**Required work:**
No output is needed beyond the number of lines in the listing that contain the word "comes".

**Dataset entries:**
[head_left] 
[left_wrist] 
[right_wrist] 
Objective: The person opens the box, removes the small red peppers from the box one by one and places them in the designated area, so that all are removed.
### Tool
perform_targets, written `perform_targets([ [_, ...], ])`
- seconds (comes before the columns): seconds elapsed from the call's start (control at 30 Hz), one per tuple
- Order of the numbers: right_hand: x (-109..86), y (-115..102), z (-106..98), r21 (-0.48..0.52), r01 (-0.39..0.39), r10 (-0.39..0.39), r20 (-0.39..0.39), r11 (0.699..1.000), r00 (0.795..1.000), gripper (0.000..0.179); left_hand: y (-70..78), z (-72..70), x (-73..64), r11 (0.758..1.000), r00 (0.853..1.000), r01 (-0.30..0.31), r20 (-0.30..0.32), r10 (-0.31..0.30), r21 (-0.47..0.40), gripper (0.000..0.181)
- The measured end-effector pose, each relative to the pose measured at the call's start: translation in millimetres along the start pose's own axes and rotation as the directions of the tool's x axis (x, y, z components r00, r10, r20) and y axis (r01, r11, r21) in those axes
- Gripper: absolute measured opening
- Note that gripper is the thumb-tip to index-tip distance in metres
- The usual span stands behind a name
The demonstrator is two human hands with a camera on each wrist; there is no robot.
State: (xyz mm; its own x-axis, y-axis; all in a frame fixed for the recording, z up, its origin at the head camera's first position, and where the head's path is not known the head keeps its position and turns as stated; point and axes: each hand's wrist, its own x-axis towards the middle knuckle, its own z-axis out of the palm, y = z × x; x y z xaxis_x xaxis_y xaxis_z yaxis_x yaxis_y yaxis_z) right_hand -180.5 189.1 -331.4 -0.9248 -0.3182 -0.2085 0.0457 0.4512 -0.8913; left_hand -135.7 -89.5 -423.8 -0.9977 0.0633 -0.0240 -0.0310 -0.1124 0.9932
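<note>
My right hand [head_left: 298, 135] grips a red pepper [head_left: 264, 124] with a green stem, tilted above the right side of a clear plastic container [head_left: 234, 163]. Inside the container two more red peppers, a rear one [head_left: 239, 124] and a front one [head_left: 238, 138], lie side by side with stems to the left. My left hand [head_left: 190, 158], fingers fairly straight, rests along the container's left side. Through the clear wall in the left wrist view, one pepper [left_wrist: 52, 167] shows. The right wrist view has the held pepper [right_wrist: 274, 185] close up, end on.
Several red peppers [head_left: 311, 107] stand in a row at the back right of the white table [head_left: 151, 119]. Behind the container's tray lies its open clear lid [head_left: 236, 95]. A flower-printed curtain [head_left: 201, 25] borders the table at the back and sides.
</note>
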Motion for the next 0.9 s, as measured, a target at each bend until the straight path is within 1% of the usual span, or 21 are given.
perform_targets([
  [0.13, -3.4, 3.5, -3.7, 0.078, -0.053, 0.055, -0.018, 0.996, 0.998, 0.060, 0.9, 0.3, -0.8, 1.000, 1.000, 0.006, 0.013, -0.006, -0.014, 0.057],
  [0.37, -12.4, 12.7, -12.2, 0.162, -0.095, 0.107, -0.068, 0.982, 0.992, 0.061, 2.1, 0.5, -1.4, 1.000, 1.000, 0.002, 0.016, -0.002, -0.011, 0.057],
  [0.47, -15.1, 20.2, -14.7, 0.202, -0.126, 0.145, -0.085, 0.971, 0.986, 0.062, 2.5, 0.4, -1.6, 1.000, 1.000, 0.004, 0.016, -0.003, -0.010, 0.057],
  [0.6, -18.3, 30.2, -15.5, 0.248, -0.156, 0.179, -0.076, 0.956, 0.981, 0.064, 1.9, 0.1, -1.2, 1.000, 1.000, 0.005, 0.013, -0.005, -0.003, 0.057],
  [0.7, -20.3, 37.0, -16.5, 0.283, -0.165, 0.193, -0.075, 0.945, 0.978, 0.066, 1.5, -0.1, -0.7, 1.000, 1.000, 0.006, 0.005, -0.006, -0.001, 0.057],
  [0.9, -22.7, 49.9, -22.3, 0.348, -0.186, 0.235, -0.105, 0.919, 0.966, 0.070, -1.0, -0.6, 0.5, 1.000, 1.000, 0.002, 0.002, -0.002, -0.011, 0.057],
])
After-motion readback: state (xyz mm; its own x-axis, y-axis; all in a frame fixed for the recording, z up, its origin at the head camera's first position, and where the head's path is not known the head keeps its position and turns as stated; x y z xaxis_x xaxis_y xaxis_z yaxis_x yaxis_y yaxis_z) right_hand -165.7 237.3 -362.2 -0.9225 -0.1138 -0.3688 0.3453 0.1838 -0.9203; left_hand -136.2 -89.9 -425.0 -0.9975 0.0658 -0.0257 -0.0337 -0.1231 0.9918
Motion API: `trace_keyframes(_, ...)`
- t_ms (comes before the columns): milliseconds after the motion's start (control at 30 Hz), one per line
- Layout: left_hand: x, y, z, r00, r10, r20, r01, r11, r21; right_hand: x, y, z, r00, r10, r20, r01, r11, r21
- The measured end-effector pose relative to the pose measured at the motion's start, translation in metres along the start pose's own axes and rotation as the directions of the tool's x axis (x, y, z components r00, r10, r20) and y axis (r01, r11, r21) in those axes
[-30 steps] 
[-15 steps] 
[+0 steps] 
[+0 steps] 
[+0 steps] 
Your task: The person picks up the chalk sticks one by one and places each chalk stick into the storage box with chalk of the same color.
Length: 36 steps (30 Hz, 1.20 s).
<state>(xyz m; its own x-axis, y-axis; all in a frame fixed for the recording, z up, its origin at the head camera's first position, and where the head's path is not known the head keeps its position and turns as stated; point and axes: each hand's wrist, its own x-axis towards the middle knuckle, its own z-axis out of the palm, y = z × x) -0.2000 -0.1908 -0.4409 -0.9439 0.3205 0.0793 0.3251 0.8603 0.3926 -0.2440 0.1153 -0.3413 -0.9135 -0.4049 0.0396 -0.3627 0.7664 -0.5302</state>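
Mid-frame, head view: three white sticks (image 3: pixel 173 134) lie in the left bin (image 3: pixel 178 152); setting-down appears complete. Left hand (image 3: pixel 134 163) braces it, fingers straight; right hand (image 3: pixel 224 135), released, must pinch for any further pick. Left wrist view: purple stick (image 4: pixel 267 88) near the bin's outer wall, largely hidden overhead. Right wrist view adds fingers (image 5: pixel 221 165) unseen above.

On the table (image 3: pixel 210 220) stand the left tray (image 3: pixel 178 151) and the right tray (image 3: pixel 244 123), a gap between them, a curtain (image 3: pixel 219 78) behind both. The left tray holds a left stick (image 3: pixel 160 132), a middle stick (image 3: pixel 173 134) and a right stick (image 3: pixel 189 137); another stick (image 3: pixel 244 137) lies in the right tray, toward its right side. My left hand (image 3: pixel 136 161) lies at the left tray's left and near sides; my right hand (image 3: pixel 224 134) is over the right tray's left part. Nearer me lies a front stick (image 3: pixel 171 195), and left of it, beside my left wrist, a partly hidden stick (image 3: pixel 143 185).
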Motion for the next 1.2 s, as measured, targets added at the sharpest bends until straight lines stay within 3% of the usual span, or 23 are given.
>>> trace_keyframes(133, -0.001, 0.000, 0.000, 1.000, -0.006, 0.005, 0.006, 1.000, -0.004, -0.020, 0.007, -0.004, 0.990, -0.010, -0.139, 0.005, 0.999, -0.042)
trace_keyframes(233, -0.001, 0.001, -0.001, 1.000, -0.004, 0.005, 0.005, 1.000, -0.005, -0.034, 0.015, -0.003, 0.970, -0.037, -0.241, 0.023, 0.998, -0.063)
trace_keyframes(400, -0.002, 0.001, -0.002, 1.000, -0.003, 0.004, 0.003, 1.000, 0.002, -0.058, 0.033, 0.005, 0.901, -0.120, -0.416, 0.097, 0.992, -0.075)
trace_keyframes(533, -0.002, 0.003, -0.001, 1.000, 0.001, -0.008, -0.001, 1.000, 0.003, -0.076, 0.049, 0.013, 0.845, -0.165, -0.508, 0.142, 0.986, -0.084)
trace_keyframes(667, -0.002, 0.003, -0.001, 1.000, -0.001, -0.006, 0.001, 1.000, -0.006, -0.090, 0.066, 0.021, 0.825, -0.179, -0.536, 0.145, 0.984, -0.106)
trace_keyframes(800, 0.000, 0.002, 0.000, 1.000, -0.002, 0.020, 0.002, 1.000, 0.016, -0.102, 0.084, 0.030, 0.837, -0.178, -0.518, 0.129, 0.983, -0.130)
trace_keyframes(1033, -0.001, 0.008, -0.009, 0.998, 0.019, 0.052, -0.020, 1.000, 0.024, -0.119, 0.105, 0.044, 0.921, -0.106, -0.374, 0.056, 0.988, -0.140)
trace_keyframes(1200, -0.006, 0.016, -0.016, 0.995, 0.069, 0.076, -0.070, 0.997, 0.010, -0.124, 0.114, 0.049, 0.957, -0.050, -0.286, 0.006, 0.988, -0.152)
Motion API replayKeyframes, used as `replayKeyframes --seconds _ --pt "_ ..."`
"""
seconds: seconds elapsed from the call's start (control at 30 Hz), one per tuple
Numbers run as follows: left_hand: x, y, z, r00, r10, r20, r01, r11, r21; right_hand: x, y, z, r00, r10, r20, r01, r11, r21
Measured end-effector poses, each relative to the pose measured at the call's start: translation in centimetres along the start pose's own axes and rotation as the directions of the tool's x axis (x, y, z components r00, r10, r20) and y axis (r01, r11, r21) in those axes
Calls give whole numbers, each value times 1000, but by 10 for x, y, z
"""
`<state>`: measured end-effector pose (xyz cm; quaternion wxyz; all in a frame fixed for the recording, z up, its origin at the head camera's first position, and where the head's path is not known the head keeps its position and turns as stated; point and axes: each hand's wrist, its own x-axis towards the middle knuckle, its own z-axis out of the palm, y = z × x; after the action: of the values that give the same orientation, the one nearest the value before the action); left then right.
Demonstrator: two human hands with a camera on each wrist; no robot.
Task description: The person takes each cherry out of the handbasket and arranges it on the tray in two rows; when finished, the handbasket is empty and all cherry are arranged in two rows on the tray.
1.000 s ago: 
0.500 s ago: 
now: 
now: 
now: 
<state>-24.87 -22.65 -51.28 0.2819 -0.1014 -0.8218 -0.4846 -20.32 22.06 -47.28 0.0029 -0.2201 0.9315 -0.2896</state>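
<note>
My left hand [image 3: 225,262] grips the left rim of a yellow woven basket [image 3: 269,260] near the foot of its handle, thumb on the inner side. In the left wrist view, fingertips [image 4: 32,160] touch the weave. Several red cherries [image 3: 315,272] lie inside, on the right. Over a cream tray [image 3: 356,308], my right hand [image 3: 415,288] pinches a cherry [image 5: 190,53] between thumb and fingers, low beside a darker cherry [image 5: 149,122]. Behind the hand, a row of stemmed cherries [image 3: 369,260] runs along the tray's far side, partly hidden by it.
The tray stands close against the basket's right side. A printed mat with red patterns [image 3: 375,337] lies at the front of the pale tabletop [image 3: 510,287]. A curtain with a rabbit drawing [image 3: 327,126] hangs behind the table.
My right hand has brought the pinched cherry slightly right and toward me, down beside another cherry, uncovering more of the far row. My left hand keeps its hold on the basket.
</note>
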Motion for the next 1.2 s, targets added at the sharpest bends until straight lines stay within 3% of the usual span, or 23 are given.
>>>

**Answer to this exercise:**
2